Peran Grab dalam Mendukung Startup Berkelanjutan

Program GVV menyediakan jalur langsung bagi startup untuk berintegrasi ke dalam ekosistem Grab, mulai dari penggunaan kemasan ramah lingkungan sampai operasional bisnis yang lebih hijau. Selain pendampingan intensif dari para eksekutif dan pakar industri, Grab juga memberikan akses eksklusif ke jaringan pasar yang sudah mapan, memudahkan startup meningkatkan skala bisnis dengan prinsip ekonomi sirkular dan energi terbarukan.

Rivana Mezaya, Director of Digital and Sustainability Grab Indonesia, menyatakan, “Kami mengharapkan startup terpilih dapat memperkuat fondasi bisnis mereka untuk tumbuh menjadi perusahaan yang kompetitif dan bertanggung jawab. GVV Batch 8 juga menjadi bukti komitmen kami mendukung target pengurangan emisi nasional dan praktik bisnis yang berkelanjutan.”

Kelima startup tersebut akan mengikuti rangkaian program selama empat bulan, dimulai sejak Agustus hingga November 2025. Selama periode ini, mereka akan mendapat bimbingan khusus untuk memperkuat product-market fit, unit economics, dan persiapan pendanaan yang menjadi kunci keberhasilan skala usaha.
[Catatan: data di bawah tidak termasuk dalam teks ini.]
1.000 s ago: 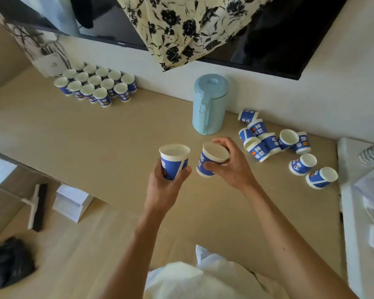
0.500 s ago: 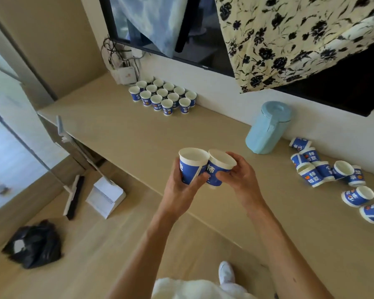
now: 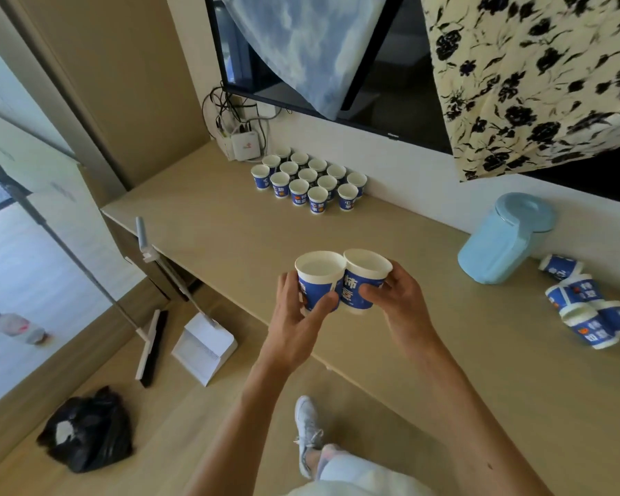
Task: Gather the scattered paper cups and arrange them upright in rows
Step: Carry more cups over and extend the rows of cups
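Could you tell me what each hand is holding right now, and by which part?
The left hand grips one upright paper cup round its side wall; the right hand grips a second cup the same way.

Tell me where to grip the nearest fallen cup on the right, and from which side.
Take the nearest fallen cup by its blue wall, thumb and fingers on opposite sides, coming from above on the near side. It lies on its side, with other cups crowding behind it.

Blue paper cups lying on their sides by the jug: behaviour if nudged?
Likely roll in an arc: the tipped blue-and-white paper cups are tapered and lie on a smooth beige countertop. Probably light and crushable, given the thin open rims.
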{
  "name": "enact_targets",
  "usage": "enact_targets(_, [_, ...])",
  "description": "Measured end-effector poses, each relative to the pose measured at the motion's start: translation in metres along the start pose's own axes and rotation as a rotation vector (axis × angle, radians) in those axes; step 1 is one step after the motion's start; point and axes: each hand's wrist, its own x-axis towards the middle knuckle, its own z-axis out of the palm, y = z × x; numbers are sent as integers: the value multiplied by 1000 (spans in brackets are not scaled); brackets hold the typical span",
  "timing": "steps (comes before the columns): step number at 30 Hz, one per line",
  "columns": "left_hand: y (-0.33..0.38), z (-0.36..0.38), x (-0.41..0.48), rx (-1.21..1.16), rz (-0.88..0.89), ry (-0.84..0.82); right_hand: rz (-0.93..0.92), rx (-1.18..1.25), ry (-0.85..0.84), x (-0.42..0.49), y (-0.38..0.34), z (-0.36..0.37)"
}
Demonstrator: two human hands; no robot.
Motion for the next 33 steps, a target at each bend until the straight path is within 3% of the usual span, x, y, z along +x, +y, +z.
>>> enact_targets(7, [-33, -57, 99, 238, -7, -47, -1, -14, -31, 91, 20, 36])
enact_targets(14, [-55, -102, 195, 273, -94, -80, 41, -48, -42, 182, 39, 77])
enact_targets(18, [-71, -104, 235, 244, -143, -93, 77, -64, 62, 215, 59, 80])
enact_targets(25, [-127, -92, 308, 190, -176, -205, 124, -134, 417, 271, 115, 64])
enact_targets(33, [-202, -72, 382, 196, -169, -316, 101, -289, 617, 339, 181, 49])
Dampak Program Akselerasi pada Ekonomi Digital dan Lingkungan

Selain mendukung pertumbuhan startup, GVV membantu mempercepat transformasi UMKM di Indonesia agar mampu mengadopsi operasi yang lebih ramah lingkungan. Hal ini penting mengingat sektor UMKM merupakan tulang punggung ekonomi nasional yang masih menghadapi tantangan dalam implementasi teknologi hijau.

Dengan mengusung tema keberlanjutan dan pengelolaan limbah yang efektif, Grab juga menegaskan peran serta korporasi teknologi dalam mendorong target Sustainable Development Goals (SDGs) bidang energi bersih dan konsumsi bertanggung jawab. Keterlibatan startup-startup ini diprediksi dapat mempercepat digitalisasi yang sekaligus mengedepankan kesadaran lingkungan dalam ekosistem bisnis nasional.

Melalui GVV Batch 8, Grab menegaskan strategi jangka panjang mereka untuk membangun ekosistem digital yang inklusif, tidak hanya mengakomodasi kebutuhan konsumen dan pelaku usaha, tetapi juga memperhatikan aspek sosial dan lingkungan yang menjadi perhatian global saat ini. Program ini juga diharapkan membuka lebih banyak peluang investasi dan kolaborasi antar startup yang berorientasi pada teknologi hijau dan circular economy di Indonesia.